Major discoveries in the North Sea were rather thin on the ground in 2012, particularly when compared to the previous year's Johan Sverdrup discovery of up to 3.3 billion barrels of oil. In July, Statoil made a gas/condensate discovery at its King Lear prospect in the Norwegian North Sea amounting to between 70 and 200 million barrels of oil equivalent, while Total announced at the start of December that it had found up to 75 million barrels of oil at its Garantiana prospect.
But the big prize of 2012 was offshore Ireland in the Celtic Sea. In March, local explorer Providence Resources saw oil flow at its Barryroe prospect. Since then, Barryroe has been estimated to contain more than one billion barrels of oil in place in its Middle Wealden and Basal Wealden zones (on a P50 basis) and another 778 million barrels in the Lower Wealden and Purbeckian zones.
Meanwhile, after Statoil and its partners signed an agreement to cooperate on the planning of the Johan Sverdrup development in March 2012, there have been several appraisal wells drilled on the discovery. The latest of these was completed in early December, when Lundin Petroleum announced that its appraisal well 16/2-16 had met its main objectives of establishing the depth to the top reservoir as well as the quality of the reservoir, the oil-water contact depth and the aquifer quality.
Another field development project that got underway in 2012 was the $2.3 billion Cygnus gas field project in the UK zone of the southern North Sea.

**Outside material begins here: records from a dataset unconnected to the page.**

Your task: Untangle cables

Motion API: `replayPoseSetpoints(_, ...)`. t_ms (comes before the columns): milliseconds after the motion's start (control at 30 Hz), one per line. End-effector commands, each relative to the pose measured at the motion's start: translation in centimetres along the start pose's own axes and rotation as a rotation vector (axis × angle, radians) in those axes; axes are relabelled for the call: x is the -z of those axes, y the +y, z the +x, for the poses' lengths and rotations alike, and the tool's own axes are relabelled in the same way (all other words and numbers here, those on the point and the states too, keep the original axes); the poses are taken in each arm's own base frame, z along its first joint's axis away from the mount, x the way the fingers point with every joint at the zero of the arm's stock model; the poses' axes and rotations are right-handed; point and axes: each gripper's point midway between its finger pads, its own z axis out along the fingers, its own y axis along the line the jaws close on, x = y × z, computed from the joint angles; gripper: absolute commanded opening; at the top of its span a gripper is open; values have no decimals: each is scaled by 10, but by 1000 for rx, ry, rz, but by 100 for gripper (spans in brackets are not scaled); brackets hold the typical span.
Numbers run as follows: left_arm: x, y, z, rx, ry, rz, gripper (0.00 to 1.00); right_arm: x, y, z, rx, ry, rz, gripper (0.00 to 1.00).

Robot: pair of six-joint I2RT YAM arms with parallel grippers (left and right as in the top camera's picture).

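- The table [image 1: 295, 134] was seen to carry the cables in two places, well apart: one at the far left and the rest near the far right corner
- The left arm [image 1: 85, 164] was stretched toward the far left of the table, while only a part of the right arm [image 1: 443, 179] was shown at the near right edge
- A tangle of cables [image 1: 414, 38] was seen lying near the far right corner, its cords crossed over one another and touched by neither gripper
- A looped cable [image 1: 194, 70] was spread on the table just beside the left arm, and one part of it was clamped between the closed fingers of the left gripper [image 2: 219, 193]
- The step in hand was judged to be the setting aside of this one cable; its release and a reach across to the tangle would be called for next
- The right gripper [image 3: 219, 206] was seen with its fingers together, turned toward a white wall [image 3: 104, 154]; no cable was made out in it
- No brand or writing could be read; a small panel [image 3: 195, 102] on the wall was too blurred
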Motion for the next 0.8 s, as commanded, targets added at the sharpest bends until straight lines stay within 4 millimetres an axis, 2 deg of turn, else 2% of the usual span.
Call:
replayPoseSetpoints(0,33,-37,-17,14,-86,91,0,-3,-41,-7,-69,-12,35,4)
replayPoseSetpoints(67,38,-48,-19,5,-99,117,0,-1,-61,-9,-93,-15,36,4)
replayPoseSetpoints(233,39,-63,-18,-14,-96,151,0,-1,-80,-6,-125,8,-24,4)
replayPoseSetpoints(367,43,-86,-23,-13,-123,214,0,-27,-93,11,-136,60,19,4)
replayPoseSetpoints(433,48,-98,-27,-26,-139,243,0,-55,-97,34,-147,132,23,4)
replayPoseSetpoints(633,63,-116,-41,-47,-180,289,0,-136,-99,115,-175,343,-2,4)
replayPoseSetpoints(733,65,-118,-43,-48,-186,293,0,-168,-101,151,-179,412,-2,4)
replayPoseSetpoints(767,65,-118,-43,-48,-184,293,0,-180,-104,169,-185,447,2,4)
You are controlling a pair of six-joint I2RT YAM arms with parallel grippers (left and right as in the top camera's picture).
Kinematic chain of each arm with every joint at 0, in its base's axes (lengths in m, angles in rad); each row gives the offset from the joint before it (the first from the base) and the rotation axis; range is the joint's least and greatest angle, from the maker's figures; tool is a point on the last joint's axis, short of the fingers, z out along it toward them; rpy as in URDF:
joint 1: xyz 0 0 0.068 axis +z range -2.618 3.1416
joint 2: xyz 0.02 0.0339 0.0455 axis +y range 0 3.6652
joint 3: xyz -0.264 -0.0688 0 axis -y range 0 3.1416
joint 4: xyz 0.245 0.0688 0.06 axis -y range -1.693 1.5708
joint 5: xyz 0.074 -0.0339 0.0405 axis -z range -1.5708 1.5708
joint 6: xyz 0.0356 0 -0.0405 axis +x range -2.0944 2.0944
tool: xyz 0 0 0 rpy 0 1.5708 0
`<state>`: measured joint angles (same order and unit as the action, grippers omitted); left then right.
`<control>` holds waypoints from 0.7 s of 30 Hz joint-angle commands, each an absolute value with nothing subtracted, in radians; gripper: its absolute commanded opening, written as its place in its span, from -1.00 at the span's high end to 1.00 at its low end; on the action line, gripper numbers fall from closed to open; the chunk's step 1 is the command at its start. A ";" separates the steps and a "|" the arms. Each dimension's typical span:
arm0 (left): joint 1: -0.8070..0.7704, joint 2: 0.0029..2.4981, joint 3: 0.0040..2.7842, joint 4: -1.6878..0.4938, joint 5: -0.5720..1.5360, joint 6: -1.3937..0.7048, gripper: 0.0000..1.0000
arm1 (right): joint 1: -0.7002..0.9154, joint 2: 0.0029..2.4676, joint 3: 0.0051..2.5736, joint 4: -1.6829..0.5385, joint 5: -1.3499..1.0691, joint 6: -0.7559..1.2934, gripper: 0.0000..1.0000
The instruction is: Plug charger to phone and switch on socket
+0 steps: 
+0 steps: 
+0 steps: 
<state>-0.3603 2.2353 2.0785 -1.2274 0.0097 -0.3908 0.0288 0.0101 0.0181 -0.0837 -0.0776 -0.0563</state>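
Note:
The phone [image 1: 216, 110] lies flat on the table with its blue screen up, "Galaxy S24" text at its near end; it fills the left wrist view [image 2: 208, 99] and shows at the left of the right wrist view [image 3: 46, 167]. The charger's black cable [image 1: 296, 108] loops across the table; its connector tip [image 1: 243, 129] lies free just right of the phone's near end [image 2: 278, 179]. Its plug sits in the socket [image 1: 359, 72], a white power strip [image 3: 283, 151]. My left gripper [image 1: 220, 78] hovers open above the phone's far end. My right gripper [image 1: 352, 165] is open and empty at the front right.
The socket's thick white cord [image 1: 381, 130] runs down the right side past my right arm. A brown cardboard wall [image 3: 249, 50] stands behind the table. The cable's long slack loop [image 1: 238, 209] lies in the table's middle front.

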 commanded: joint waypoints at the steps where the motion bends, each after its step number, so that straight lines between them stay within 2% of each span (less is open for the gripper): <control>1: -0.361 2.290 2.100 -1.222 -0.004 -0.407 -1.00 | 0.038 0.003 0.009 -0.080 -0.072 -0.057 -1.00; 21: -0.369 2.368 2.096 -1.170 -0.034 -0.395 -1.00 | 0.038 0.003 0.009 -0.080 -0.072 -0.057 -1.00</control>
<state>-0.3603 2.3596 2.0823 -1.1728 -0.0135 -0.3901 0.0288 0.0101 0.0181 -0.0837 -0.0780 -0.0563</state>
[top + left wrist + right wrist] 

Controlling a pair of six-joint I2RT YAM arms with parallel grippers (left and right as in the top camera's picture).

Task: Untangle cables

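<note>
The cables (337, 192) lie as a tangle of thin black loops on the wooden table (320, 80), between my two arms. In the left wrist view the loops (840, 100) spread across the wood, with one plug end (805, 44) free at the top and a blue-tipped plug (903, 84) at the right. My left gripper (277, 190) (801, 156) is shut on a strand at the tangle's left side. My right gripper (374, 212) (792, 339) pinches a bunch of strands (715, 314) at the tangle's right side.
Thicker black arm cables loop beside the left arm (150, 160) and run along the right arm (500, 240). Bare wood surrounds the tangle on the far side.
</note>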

First steel was cut for the project at Heerema Fabrication Group's Hartlepool yard in northern England in December, after the project was finally given the go-ahead after the UK government in July introduced a tax allowance of $810 million (GBP 500 million) for large shallow-water gas fields.
Cygnus, the largest discovery in the North Sea's Southern Gas Basin in the last 25 years with approximately 635 billion cubic feet of 2P gross gas reserves, is expected to create an initial 1,200 jobs directly connected to the project.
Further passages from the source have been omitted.